Task directions.
Until you reach the line containing "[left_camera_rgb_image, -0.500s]", reproduce each line of the listing exactly, please, and include that line as well.

════════════════════

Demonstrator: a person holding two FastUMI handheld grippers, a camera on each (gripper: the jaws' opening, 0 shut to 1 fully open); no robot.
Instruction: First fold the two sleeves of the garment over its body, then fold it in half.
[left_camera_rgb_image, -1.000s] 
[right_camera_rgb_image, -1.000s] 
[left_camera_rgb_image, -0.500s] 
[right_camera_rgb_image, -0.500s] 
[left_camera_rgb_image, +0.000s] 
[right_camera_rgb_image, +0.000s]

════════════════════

Answer for the task.
Demonstrator: a person holding two FastUMI handheld grippers, a camera on each (gripper: the jaws' opening, 0 shut to 1 fully open); no robot.
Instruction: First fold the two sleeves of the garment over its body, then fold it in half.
[left_camera_rgb_image, -1.000s] 
[right_camera_rgb_image, -1.000s] 
[left_camera_rgb_image, -0.500s] 

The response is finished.